_Exercise requirements_. Each of the records below must be reproduced exactly.

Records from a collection
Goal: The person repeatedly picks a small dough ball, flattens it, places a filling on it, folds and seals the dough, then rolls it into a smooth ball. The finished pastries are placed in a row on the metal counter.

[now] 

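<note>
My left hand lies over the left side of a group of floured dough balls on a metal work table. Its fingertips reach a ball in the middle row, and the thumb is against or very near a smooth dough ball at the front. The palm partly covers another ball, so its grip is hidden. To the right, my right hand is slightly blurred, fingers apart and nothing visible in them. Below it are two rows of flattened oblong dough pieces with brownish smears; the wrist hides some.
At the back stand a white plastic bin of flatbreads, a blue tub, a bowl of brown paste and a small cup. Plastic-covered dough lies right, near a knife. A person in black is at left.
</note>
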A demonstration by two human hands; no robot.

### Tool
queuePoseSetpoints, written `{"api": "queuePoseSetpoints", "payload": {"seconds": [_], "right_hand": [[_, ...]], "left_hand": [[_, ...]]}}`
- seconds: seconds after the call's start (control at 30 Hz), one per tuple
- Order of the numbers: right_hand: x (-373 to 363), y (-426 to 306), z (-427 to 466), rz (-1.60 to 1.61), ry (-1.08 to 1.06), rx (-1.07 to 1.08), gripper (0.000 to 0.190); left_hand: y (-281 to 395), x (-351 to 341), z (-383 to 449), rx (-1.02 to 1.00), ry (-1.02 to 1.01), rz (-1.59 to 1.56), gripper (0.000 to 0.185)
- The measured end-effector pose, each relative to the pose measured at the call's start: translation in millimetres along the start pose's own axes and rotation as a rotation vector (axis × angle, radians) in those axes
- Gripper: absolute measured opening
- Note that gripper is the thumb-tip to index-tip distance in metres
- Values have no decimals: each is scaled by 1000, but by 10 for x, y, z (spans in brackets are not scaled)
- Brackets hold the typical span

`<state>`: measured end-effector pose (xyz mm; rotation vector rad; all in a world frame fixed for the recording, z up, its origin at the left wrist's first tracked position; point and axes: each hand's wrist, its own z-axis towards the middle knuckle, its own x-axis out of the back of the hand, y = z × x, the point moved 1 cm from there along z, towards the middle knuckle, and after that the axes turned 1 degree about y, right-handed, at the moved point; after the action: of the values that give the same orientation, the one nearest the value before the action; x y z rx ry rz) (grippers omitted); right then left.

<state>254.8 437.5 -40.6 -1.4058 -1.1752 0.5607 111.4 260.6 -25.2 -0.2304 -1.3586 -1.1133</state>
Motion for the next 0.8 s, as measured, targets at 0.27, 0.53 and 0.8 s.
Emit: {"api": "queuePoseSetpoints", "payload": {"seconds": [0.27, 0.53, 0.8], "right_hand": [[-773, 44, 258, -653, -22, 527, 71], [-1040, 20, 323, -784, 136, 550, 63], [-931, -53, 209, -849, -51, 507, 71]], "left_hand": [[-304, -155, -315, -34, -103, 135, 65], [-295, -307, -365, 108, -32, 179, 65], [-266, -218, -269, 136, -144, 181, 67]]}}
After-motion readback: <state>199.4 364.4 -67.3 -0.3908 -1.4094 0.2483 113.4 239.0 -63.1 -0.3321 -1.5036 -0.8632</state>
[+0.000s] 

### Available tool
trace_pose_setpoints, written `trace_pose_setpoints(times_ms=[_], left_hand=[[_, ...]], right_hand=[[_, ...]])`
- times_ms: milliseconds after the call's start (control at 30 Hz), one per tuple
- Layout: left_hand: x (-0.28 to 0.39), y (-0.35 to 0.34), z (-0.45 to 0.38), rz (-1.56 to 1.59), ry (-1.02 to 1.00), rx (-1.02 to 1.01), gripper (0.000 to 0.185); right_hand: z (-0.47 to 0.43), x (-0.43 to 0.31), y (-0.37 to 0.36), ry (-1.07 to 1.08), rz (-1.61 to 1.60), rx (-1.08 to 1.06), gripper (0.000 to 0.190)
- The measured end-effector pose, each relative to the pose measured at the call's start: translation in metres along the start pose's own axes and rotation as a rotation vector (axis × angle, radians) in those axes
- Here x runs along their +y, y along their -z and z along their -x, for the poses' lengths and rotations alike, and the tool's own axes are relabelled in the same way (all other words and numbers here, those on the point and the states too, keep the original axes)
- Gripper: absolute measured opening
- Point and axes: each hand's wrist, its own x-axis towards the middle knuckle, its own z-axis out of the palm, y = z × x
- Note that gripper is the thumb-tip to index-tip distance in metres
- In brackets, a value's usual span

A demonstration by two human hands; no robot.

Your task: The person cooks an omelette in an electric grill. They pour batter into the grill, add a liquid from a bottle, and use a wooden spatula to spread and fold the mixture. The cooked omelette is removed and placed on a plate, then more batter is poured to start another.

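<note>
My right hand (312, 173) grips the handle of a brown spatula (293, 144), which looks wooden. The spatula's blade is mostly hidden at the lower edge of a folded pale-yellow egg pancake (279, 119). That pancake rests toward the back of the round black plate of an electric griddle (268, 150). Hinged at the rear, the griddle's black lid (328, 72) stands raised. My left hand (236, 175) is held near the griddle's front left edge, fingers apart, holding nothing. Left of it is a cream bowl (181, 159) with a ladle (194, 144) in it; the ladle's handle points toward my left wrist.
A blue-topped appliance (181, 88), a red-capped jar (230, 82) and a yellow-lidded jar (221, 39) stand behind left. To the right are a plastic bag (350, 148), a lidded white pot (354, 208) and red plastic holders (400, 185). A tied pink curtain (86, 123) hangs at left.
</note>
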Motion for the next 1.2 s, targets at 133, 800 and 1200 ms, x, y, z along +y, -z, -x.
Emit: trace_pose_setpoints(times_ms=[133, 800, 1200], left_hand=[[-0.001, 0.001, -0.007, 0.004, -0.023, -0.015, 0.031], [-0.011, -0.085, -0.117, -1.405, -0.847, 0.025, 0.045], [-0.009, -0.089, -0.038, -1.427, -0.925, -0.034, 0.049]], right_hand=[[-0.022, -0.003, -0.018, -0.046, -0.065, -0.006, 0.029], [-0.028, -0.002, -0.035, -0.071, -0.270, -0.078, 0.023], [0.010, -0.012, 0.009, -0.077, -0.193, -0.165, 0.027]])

_Output below_.
Goal: The person repeatedly picks a small dough ball, flattens it, places a filling on it, folds and seals the dough, then rolls it into a smooth ball. The finished pastries are placed in a row on the metal counter.

[now] 

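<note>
My left hand lies over the left side of a group of floured dough balls on a metal work table. Its fingertips reach a ball in the middle row, and the thumb is against or very near a smooth dough ball at the front. The palm partly covers another ball, so its grip is hidden. To the right, my right hand is slightly blurred, fingers apart and nothing visible in them. Below it are two rows of flattened oblong dough pieces with brownish smears; the wrist hides some.
At the back stand a white plastic bin of flatbreads, a blue tub, a bowl of brown paste and a small cup. Plastic-covered dough lies right, near a knife. A person in black is at left.
</note>
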A demonstration by two human hands; no robot.

### Tool
queuePoseSetpoints, written `{"api": "queuePoseSetpoints", "payload": {"seconds": [_], "right_hand": [[_, ...]], "left_hand": [[_, ...]]}}`
- seconds: seconds after the call's start (control at 30 Hz), one per tuple
- Order of the numbers: right_hand: x (-373 to 363), y (-426 to 306), z (-427 to 466), rz (-1.60 to 1.61), ry (-1.08 to 1.06), rx (-1.07 to 1.08), gripper (0.000 to 0.190); left_hand: y (-281 to 395), x (-351 to 341), z (-383 to 449), rx (-1.02 to 1.00), ry (-1.02 to 1.01), rz (-1.59 to 1.56), gripper (0.000 to 0.185)
- The measured end-effector pose, each relative to the pose measured at the call's start: translation in millimetres along the start pose's own axes and rotation as a rotation vector (axis × angle, radians) in those axes
- Gripper: absolute measured opening
- Note that gripper is the thumb-tip to index-tip distance in metres
- Values have no decimals: each is scaled by 1000, but by 10 for x, y, z (spans in brackets are not scaled)
- Brackets hold the typical span

`<state>`: measured end-effector pose (xyz mm; rotation vector rad; all in a world frame fixed for the recording, z up, its origin at the left wrist's first tracked position; point and axes: each hand's wrist, its own z-axis towards the middle knuckle, its own x-axis out of the back of the hand, y = z × x, the point moved 1 cm from there along z, towards the middle knuckle, and after that the axes turned 1 degree about y, right-handed, at the moved point; after the action: of the values that give the same orientation, the one nearest the value before the action; x y z rx ry rz) (grippers omitted); right then left.

<state>254.8 437.5 -40.6 -1.4058 -1.1752 0.5607 111.4 260.6 -25.2 -0.2304 -1.3586 -1.1133</state>
Motion for the next 0.8 s, as measured, targets at 0.27, 0.53 and 0.8 s.
Emit: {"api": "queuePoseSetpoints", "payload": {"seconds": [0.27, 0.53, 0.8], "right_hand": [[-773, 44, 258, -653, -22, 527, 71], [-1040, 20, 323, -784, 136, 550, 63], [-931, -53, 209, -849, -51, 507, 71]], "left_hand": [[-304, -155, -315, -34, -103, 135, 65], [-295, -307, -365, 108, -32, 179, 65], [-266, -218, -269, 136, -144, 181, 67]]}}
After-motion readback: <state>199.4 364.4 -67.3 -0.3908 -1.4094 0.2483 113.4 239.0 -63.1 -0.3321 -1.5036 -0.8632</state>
[+0.000s] 

### Available tool
trace_pose_setpoints, written `trace_pose_setpoints(times_ms=[_], left_hand=[[_, ...]], right_hand=[[_, ...]])`
- times_ms: milliseconds after the call's start (control at 30 Hz), one per tuple
- Layout: left_hand: x (-0.28 to 0.39), y (-0.35 to 0.34), z (-0.45 to 0.38), rz (-1.56 to 1.59), ry (-1.02 to 1.00), rx (-1.02 to 1.01), gripper (0.000 to 0.185); right_hand: z (-0.47 to 0.43), x (-0.43 to 0.31), y (-0.37 to 0.36), ry (-1.07 to 1.08), rz (-1.61 to 1.60), rx (-1.08 to 1.06), gripper (0.000 to 0.190)
- The measured end-effector pose, each relative to the pose measured at the call's start: translation in metres along the start pose's own axes and rotation as a rotation vector (axis × angle, radians) in those axes
- Here x runs along their +y, y along their -z and z along their -x, for the poses' lengths and rotations alike, and the tool's own axes are relabelled in the same way (all other words and numbers here, those on the point and the states too, keep the original axes)
- Gripper: absolute measured opening
- Point and axes: each hand's wrist, its own x-axis towards the middle knuckle, its own z-axis out of the palm, y = z × x
- Note that gripper is the thumb-tip to index-tip distance in metres
- In brackets, a value's usual span

A demonstration by two human hands; no robot.

Your task: The person cooks an omelette in an electric grill. They pour batter into the grill, add a liquid from a bottle, and use a wooden spatula to spread and fold the mixture. The cooked omelette is removed and placed on a plate, then more batter is poured to start another.

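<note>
My right hand (312, 173) grips the handle of a brown spatula (293, 144), which looks wooden. The spatula's blade is mostly hidden at the lower edge of a folded pale-yellow egg pancake (279, 119). That pancake rests toward the back of the round black plate of an electric griddle (268, 150). Hinged at the rear, the griddle's black lid (328, 72) stands raised. My left hand (236, 175) is held near the griddle's front left edge, fingers apart, holding nothing. Left of it is a cream bowl (181, 159) with a ladle (194, 144) in it; the ladle's handle points toward my left wrist.
A blue-topped appliance (181, 88), a red-capped jar (230, 82) and a yellow-lidded jar (221, 39) stand behind left. To the right are a plastic bag (350, 148), a lidded white pot (354, 208) and red plastic holders (400, 185). A tied pink curtain (86, 123) hangs at left.
</note>
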Motion for the next 1.2 s, targets at 133, 800 and 1200 ms, x, y, z along +y, -z, -x.
Emit: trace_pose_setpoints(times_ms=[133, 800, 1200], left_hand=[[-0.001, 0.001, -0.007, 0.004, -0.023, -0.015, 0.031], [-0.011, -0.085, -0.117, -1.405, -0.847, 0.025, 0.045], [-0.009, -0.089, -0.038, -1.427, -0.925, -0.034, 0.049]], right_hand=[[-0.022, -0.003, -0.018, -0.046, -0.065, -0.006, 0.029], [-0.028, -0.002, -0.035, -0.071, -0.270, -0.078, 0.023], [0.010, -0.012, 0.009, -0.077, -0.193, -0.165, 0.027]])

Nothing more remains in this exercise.